You use vocals more than ever on this album. Especially on 'Chrome Country', you have this one extreme where they’re almost corny, but then you’re also twisting the vocals in what sound like unpleasant directions.

DL: What I like about some of those voices is that they attempt to have personality – they almost articulate something specific but ultimately fail. So I was playing off that a lot of the time, where’s it’s like, let’s try rolling what they’re actually saying or can I twist them around to intone something that I’d like to say in a non-direct, semiotic way. They come with pre-packaged gesture that’s fun to exploit. Sometimes it’s fun to just let them be what they are. Sometimes you want to see how they deal with each other. I wanted to give them a conversational quality and see how close I could bring them to sentience without being really hammy about it.

I think what’s corny is vocoders and stuff like that. I don’t particularly find those vocals [on R Plus Seven] to be corny but that’s just my taste. So what I found here was something much more rich to begin with, that allowed me a lot of interesting ways to think about it because it was strangely, uncannily real. There’s four or five different sources for those voices, all of them are varying degrees of musicality. Some of them are not musical at all. One of them was a text-to-speech program that is fairly realistic, and I’ve actually recognised some of the voices in commercials – I heard one for a Virgin Airlines commercial.

There was a cast of characters that were kind of my Greek choir. In a very loose way, I could dream through them and they’d suggest things and I would follow the suggestions and try to create something non-specific. The feeling of narrative, the feeling of a conversation – not the actual conversation itself, but the dynamics of a conversation or the dynamics of vocal pathos is what I was interested in. Using that in a musical way.

You talked about how you use musical gesture, and how gestures have certain associations. Inevitably they have associations of time and place as well – and a certain nostalgic quality.

DL: The affective quality of historicised textures interests me a lot. I like the potential of reducing clichés down into some kind of weird, molten texture. I like the morphological promise of something being a historical idea but also a historical texture and a purely gestural, emotional idea. And then seeing what happens when they fold or fall in and out of each other, or strengthen each other or are bonded together – stacked, literally, in the track. Music itself as a timbre, and the history of music as a timbre, as a module in a system of ideas, is what it’s all about for me. My way of dealing with music in a sculptural way is materialising history itself and treating it like something that’s malleable in that way.

You’ve been collaborating with a lot of people recently. When you have such clear ideas and aims for the creative process, what’s it like interacting with someone else?

DL: I’m always a little nervous going into it because I think, does he or she think I’m a lunatic? When I’m ruler of my own domain I can be aggressive with my ideas; when I’m working with other people I tend to lay back and see what the vibe is and what’s going on. Because not everything has to be about these ideas.
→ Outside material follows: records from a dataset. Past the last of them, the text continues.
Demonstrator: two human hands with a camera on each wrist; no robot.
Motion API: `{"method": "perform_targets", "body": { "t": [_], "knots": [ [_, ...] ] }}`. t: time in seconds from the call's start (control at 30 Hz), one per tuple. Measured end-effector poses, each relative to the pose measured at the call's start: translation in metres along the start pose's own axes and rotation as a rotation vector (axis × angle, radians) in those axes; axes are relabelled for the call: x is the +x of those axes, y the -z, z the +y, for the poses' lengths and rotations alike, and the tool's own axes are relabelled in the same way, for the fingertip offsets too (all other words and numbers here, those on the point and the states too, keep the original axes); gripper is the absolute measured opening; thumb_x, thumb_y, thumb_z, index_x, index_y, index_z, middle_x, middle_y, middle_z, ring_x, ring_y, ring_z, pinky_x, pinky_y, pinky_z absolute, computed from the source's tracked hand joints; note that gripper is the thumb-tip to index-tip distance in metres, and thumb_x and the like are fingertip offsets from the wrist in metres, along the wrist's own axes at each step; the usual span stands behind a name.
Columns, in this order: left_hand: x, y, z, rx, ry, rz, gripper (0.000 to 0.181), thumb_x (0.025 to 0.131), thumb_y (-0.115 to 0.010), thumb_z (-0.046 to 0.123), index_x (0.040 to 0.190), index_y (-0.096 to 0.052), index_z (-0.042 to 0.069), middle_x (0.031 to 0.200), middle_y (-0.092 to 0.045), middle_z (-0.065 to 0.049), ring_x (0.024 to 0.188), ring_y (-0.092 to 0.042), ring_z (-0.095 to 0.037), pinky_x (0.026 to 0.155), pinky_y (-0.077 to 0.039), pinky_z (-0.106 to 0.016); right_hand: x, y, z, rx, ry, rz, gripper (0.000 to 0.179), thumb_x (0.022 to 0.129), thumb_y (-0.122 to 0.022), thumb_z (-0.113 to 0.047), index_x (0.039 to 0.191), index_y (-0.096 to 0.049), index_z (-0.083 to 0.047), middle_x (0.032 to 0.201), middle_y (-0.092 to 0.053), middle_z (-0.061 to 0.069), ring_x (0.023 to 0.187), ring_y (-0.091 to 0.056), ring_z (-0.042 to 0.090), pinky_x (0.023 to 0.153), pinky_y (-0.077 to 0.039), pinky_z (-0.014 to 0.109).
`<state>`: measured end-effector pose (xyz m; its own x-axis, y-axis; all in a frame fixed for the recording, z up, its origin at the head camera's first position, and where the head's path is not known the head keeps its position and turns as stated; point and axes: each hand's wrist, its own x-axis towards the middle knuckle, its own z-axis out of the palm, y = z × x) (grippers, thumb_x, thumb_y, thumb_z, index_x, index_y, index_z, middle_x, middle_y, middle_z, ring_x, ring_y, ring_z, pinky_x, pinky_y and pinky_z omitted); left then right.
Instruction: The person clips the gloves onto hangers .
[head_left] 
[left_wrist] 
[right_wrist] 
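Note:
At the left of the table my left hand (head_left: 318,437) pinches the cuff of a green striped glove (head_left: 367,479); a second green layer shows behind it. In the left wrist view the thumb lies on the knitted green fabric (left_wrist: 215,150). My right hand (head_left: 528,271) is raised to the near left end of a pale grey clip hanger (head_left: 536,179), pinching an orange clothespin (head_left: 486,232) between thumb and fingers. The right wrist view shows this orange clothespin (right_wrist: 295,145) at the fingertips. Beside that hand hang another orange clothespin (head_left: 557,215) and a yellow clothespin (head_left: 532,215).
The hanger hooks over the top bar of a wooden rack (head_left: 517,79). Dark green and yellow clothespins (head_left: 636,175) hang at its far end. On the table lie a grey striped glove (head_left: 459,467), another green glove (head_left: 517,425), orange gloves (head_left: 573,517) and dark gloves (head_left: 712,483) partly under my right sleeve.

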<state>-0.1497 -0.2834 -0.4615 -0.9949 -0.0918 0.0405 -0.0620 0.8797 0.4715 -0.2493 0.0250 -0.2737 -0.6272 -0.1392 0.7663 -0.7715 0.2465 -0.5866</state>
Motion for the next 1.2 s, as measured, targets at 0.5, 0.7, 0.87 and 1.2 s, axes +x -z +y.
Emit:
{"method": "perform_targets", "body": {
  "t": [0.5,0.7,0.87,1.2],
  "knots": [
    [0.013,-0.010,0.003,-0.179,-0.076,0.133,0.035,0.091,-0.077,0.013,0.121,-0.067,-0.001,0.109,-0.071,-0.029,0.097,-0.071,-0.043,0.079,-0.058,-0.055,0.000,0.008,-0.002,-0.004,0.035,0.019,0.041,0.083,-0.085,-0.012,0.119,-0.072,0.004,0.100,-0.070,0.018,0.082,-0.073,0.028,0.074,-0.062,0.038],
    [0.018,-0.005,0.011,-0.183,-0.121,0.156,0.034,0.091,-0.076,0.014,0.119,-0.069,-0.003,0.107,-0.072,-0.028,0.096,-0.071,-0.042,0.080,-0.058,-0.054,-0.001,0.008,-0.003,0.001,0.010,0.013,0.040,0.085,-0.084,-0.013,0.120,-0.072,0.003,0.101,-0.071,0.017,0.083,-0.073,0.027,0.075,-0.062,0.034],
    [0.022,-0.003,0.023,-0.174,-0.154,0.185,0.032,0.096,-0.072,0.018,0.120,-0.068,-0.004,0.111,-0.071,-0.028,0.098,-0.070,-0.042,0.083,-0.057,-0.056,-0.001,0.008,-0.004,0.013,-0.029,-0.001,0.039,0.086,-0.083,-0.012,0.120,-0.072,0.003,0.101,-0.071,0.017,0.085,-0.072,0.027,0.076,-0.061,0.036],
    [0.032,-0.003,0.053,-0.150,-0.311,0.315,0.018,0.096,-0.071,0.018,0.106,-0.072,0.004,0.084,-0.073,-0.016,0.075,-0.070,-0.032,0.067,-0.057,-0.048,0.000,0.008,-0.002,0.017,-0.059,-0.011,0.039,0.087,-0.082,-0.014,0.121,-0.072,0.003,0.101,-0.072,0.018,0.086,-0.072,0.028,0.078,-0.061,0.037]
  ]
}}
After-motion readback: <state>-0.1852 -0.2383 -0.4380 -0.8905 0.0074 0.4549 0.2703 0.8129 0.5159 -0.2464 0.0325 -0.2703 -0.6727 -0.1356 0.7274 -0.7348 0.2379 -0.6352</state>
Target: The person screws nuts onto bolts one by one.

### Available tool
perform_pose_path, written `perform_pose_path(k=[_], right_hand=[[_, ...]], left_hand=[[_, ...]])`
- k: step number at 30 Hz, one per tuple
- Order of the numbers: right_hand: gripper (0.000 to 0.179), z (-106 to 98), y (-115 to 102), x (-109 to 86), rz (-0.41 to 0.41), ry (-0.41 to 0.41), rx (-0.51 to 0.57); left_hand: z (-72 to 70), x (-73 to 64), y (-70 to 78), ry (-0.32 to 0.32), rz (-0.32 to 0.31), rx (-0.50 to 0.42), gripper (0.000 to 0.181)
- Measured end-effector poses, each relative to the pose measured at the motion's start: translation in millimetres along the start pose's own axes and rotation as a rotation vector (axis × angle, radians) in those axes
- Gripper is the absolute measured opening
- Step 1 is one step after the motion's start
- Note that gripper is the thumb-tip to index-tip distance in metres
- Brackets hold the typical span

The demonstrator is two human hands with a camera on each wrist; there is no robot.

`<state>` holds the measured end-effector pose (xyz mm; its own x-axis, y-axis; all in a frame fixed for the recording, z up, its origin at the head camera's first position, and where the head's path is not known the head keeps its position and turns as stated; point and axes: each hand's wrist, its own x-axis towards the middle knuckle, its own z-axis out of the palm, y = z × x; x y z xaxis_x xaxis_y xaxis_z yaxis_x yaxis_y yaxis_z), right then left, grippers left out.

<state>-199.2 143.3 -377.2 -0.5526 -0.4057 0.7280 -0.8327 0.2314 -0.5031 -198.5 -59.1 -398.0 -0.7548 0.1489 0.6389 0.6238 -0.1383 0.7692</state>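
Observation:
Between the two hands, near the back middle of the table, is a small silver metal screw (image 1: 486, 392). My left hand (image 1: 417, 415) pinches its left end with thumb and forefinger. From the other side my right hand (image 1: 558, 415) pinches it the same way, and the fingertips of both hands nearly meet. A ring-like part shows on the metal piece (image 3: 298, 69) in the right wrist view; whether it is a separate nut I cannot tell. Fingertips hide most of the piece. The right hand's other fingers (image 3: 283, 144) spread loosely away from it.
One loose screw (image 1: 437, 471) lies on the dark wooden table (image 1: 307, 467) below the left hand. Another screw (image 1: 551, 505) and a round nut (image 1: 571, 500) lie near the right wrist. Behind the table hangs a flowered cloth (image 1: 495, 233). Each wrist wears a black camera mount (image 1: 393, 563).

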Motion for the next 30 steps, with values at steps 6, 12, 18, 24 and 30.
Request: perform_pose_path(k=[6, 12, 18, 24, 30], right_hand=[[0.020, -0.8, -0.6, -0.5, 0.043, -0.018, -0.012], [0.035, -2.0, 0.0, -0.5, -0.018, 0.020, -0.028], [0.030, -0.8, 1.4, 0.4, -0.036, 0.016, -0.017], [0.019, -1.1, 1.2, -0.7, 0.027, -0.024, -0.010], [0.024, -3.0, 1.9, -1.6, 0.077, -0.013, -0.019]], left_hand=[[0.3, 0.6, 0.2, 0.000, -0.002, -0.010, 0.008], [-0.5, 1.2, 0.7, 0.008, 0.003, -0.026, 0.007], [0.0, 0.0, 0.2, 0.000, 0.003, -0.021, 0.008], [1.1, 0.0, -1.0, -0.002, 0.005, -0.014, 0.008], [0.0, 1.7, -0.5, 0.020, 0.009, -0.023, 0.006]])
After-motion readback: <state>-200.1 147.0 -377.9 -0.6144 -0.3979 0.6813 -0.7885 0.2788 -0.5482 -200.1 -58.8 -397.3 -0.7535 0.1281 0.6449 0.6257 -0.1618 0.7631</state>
OPN records do – that’s where I’m selfish, that’s where I really, really want to indulge in everything. Because I think, I know, I feel that if I do I’m doing honest work.

Finding the way to work honestly with other people, you have to consider the shared language until you find things. Sometimes it’s very simple and natural, other times it can feel very tricky, like you’re walking on eggshells. It’s good that I do that stuff because it’s harder to deal with people in every respect of your life. But it’s also interesting what people latch on to and which ideas. They’ll say, “I like this, I like that”, and inversely the things that draw me to other people are often very far away from what I can do. We always want to indulge in the things that we can’t really understand. So there’s that aspect to collaboration. Even with my label, Software, it’s often like that. I really enjoy and cherish the parts of the music, the artists that we release, that I don’t have direct access to. It feels wonderfully cryptic to me.